Thursday, July 28, 2011

Color Abounds and a Frittata Recipe

[Photos coming soon]

It began when I didn't feel like paying quilting store prices for white fabric (about $8-$9 per yard) that I wanted to dye. I found that I could get great, soft and oh so pre-washed white fabric by purchasing pillow cases, the ones made of 100% cotton, at the thrift store for $.99. That started a trend. Since then I have been back at least three times this summer. I seem to always have cloth in the dye bucket ready to go. Even as I write this there is a full size flat sheet that I imagine will become a quilt backing at some point.

And so I have had some thrifty fun of late as I dye fabric. The first batch consisted of mostly colors blending into each other. Ellie, Christy and Connie did a bunch of clothing as well. The next round was mostly dyeing solids for a quilt I am working on. This week it was some solids, some blends in specific combinations I need for the quilt and two sets of gradations. One goes from Bright Orange to Fushia. The other is a blend of blues to purples as I had to mix in more than the usual two colors. Even though I have done enough dyeing that I know what to expect, it still feels a little bit like magic to take a tired, plain white pillow case and turn it into a vibrant cloth full of possibility. Washing out the pieces that have multiple colors is always a little like opening a present since you never know for sure how it will come out.

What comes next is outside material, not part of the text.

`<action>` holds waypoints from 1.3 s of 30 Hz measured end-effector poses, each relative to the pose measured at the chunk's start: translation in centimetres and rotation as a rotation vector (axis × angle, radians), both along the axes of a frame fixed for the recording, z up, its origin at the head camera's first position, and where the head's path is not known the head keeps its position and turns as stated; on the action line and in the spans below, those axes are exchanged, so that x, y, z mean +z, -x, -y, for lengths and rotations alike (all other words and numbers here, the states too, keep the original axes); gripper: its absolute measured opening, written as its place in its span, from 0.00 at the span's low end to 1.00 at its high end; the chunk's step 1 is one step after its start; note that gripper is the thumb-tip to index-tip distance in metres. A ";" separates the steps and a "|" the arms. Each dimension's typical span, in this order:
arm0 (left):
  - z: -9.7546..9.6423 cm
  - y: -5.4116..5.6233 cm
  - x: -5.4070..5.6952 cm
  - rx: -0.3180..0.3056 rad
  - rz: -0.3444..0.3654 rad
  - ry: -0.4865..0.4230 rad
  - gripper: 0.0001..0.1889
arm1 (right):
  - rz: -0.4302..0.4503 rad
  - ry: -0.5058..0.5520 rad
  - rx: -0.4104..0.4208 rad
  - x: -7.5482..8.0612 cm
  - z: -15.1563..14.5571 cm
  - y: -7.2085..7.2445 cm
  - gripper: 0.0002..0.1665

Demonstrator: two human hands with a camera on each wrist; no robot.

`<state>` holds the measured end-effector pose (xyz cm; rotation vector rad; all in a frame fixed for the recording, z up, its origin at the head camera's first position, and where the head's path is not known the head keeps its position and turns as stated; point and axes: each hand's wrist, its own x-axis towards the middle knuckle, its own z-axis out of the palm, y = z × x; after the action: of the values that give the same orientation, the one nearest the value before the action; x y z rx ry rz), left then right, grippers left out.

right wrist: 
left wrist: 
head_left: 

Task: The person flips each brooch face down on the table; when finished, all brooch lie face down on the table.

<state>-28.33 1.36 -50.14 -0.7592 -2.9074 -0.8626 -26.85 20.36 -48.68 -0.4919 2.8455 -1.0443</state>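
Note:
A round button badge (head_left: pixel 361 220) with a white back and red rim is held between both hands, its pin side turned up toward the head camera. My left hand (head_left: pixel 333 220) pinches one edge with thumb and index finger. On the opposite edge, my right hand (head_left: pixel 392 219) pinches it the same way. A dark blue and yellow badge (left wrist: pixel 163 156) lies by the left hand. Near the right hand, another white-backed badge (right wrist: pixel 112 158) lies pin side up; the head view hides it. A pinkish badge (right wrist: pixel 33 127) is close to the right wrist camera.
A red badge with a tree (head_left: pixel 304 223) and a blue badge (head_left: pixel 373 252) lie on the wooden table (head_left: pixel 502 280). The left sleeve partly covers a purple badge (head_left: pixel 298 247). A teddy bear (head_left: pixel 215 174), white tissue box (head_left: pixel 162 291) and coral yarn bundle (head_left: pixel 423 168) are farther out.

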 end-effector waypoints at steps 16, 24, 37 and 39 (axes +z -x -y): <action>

In between bouts of dyeing fabric, I took the time to whip up a frittata that was inspired by the one that Mike made for us last week. I am offering her recipe as she made it and my own changes. Mike says that the beauty of the recipe is that you can really just use what ever you happen to have around. I found that was very true.

Today Ellie and I are prepping for a small road trip. We will travel down to Salida for a set of three races. They are her favorite races of the year. We usually stay in the house our friends own and make it into a small family vacation. However, this year the boys are staying home. We will take Davis and Skylar, two siblings from our team, down to Salida with us so that they can race, too. We will stay in a hotel with them. I like staying in the house because it is flexible and I can cook our meals. However, the hotel will be fun, too. It has free breakfast, a swimming pool, a hot tub, air conditioning and cable t.v. That will be nice, but we will miss Larr and Ethan. Davis and Skylar will go home with their dad and Ellie and I will head out to Snowmass so that Ellie can go to art camp at Anderson Ranch. I am super excited for her to have this opportunity. I am certain she will have a blast. I will spend some of the time exploring the mountains and working on my photography. I will also see if there are volunteer items that I could do to help out the folks at the ranch.

Mike's Flexible Frittata
via Mike Rathbun

12 eggs, large
1/2 cup Milk
1/2 cup Cream
1 1/2 tea. Dry Mustard
2 TBL. Oregano (fresh is best, but dried will do)
Salt and Pepper - just a bit
4 Potatoes, large Russets *
2 TBL. Butter or Olive Oil
1 tea. Italian Seasoning
1 c. Spinach (clean and stems removed)*
3-4 Roma Tomatoes, large, sliced *
1 1/2 c. Pepper Jack Cheese, shredded

* Note: I did not have these items so I substituted 3/4 # Italian Sausage, cooked, 1 c. Zucchini, shredded and Grape Tomatoes.

Preheat the oven to 350 degrees. Oil your pan well. Mike used a lovely Calphalon Dutch Oven pan with high sides. This caused her frittata to dome. I had to use a 9" x 13" pan. It worked, but the frittata was much more dense.

Begin by prepping the potatoes if you are using them. This involves scrubbing them and then microwaving each one on high for 5 minutes. Once cooled, slice them. Saute' them until they are brown in a small bit of olive oil or butter with a bit of Italian seasoning as well as salt and pepper.

In a bowl mix the eggs, milk, cream, dry mustard, salt, pepper and oregano. Fluff it up using a whisk to incorporate some air.

Gently pour in about half of the egg mixture into the pan. Next, layer the potatoes (or sausage), followed by spinach (or zucchini) and then the tomatoes. Sprinkle about half of the cheese on top of this. Next, whip up the remaining egg mixture and gently pour it over the ingredients in the pan. Top with remaining cheese. Bake for 45 minutes - 1 hour, or until it is done. let it sit for a few minutes before serving. Mike likes to offer creme' fresh or sour cream on the side. The frittata reheats nicely.